[Stored records]
################
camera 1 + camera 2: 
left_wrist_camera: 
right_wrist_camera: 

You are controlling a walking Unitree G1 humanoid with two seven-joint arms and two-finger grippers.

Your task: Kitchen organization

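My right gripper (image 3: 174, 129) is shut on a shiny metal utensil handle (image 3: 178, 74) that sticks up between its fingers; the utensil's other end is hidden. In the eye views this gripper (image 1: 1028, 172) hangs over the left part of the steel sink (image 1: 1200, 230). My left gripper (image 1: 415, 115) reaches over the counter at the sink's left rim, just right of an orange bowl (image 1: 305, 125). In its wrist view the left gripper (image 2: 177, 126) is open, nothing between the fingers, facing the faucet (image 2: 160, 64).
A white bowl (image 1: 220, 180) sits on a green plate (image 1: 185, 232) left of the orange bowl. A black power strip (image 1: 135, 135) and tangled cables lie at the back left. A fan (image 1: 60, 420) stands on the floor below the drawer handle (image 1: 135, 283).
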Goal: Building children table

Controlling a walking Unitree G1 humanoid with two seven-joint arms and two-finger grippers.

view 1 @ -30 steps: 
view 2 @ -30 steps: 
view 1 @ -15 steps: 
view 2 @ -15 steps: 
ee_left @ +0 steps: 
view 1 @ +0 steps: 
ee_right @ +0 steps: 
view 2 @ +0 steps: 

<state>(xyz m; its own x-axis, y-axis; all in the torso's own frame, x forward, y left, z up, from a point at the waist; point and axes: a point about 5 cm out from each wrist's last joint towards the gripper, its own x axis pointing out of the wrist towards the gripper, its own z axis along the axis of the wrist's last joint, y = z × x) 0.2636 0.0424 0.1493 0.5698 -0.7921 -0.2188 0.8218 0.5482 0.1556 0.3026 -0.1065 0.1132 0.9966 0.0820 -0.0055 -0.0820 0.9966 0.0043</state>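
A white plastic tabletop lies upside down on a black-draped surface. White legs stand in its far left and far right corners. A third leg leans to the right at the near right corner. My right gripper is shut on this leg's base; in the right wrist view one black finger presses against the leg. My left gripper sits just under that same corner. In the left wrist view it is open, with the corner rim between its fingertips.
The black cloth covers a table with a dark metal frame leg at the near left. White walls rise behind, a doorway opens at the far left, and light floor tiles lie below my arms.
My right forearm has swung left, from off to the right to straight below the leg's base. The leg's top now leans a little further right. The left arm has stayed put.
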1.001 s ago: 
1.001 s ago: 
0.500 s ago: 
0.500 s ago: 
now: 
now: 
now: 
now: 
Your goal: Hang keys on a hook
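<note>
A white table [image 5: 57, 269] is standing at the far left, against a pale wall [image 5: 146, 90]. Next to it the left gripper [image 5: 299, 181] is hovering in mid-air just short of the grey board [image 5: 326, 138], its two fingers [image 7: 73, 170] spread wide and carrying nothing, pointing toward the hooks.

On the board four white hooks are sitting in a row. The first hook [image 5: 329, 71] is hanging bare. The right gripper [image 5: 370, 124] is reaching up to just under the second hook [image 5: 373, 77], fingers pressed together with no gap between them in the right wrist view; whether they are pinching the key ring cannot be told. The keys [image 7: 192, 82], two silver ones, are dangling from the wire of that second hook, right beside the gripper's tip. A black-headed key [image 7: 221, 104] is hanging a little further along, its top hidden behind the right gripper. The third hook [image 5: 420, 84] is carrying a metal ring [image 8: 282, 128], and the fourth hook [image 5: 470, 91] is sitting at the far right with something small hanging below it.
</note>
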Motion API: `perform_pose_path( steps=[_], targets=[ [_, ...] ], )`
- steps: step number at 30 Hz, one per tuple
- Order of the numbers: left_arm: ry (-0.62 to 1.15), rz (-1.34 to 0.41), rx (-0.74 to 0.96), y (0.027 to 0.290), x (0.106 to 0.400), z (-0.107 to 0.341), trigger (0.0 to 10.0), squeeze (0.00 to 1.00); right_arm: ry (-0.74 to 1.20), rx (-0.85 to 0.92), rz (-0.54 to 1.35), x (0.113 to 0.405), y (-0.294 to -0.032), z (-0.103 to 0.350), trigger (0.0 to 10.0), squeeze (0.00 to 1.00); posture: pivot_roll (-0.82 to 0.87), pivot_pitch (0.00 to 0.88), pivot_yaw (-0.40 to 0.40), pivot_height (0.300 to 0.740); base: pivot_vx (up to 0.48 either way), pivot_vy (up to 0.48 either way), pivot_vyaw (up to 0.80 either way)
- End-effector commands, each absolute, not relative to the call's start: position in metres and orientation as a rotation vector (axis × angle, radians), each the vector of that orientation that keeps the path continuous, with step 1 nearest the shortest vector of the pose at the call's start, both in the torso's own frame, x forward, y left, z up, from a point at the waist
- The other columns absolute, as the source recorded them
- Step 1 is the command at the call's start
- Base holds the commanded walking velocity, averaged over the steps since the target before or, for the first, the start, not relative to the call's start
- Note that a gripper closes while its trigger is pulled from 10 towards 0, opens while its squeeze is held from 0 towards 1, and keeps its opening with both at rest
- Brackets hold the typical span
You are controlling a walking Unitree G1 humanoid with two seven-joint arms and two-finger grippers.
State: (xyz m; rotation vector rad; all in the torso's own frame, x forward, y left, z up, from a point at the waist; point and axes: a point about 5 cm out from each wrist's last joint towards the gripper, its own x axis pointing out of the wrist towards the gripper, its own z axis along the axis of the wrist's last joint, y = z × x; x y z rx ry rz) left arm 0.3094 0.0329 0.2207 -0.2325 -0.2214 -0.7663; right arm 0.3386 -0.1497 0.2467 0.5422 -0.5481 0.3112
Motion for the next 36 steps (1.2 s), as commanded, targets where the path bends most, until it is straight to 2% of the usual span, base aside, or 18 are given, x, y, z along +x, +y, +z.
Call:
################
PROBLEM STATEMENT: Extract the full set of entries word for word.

TASK RESPONSE:
camera 1 + camera 2: 
left_wrist_camera: 
right_wrist_camera: 

You are controlling a walking Unitree G1 humanoid with two seven-joint arms and two-finger grippers.

Your task: Kitchen organization

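My right gripper (image 3: 174, 129) is shut on a shiny metal utensil handle (image 3: 178, 74) that sticks up between its fingers; the utensil's other end is hidden. In the eye views this gripper (image 1: 1028, 172) hangs over the left part of the steel sink (image 1: 1200, 230). My left gripper (image 1: 415, 115) reaches over the counter at the sink's left rim, just right of an orange bowl (image 1: 305, 125). In its wrist view the left gripper (image 2: 177, 126) is open, nothing between the fingers, facing the faucet (image 2: 160, 64).
A white bowl (image 1: 220, 180) sits on a green plate (image 1: 185, 232) left of the orange bowl. A black power strip (image 1: 135, 135) and tangled cables lie at the back left. A fan (image 1: 60, 420) stands on the floor below the drawer handle (image 1: 135, 283).
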Goal: Building children table

Controlling a walking Unitree G1 humanoid with two seven-joint arms and two-finger grippers.

view 1 @ -30 steps: 
view 2 @ -30 steps: 
view 1 @ -15 steps: 
view 2 @ -15 steps: 
ee_left @ +0 steps: 
view 1 @ +0 steps: 
ee_right @ +0 steps: 
view 2 @ +0 steps: 

<state>(xyz m; its own x-axis, y-axis; all in the torso's own frame, x forward, y left, z up, from a point at the waist; point and axes: a point about 5 cm out from each wrist's last joint towards the gripper, its own x axis pointing out of the wrist towards the gripper, its own z axis along the axis of the wrist's last joint, y = z × x) 0.2636 0.0424 0.1493 0.5698 -0.7921 -0.2188 0.8218 0.5482 0.1556 0.3026 -0.1065 0.1132 0.9966 0.0820 -0.0055 -0.0820 0.9966 0.0043</state>
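A white plastic tabletop lies upside down on a black-draped surface. White legs stand in its far left and far right corners. A third leg leans to the right at the near right corner. My right gripper is shut on this leg's base; in the right wrist view one black finger presses against the leg. My left gripper sits just under that same corner. In the left wrist view it is open, with the corner rim between its fingertips.
The black cloth covers a table with a dark metal frame leg at the near left. White walls rise behind, a doorway opens at the far left, and light floor tiles lie below my arms.
My right forearm has swung left, from off to the right to straight below the leg's base. The leg's top now leans a little further right. The left arm has stayed put.
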1.001 s ago: 
1.001 s ago: 
0.500 s ago: 
0.500 s ago: 
now: 
now: 
now: 
now: 
Your goal: Hang keys on a hook
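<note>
A white table [image 5: 57, 269] is standing at the far left, against a pale wall [image 5: 146, 90]. Next to it the left gripper [image 5: 299, 181] is hovering in mid-air just short of the grey board [image 5: 326, 138], its two fingers [image 7: 73, 170] spread wide and carrying nothing, pointing toward the hooks.

On the board four white hooks are sitting in a row. The first hook [image 5: 329, 71] is hanging bare. The right gripper [image 5: 370, 124] is reaching up to just under the second hook [image 5: 373, 77], fingers pressed together with no gap between them in the right wrist view; whether they are pinching the key ring cannot be told. The keys [image 7: 192, 82], two silver ones, are dangling from the wire of that second hook, right beside the gripper's tip. A black-headed key [image 7: 221, 104] is hanging a little further along, its top hidden behind the right gripper. The third hook [image 5: 420, 84] is carrying a metal ring [image 8: 282, 128], and the fourth hook [image 5: 470, 91] is sitting at the far right with something small hanging below it.
</note>
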Motion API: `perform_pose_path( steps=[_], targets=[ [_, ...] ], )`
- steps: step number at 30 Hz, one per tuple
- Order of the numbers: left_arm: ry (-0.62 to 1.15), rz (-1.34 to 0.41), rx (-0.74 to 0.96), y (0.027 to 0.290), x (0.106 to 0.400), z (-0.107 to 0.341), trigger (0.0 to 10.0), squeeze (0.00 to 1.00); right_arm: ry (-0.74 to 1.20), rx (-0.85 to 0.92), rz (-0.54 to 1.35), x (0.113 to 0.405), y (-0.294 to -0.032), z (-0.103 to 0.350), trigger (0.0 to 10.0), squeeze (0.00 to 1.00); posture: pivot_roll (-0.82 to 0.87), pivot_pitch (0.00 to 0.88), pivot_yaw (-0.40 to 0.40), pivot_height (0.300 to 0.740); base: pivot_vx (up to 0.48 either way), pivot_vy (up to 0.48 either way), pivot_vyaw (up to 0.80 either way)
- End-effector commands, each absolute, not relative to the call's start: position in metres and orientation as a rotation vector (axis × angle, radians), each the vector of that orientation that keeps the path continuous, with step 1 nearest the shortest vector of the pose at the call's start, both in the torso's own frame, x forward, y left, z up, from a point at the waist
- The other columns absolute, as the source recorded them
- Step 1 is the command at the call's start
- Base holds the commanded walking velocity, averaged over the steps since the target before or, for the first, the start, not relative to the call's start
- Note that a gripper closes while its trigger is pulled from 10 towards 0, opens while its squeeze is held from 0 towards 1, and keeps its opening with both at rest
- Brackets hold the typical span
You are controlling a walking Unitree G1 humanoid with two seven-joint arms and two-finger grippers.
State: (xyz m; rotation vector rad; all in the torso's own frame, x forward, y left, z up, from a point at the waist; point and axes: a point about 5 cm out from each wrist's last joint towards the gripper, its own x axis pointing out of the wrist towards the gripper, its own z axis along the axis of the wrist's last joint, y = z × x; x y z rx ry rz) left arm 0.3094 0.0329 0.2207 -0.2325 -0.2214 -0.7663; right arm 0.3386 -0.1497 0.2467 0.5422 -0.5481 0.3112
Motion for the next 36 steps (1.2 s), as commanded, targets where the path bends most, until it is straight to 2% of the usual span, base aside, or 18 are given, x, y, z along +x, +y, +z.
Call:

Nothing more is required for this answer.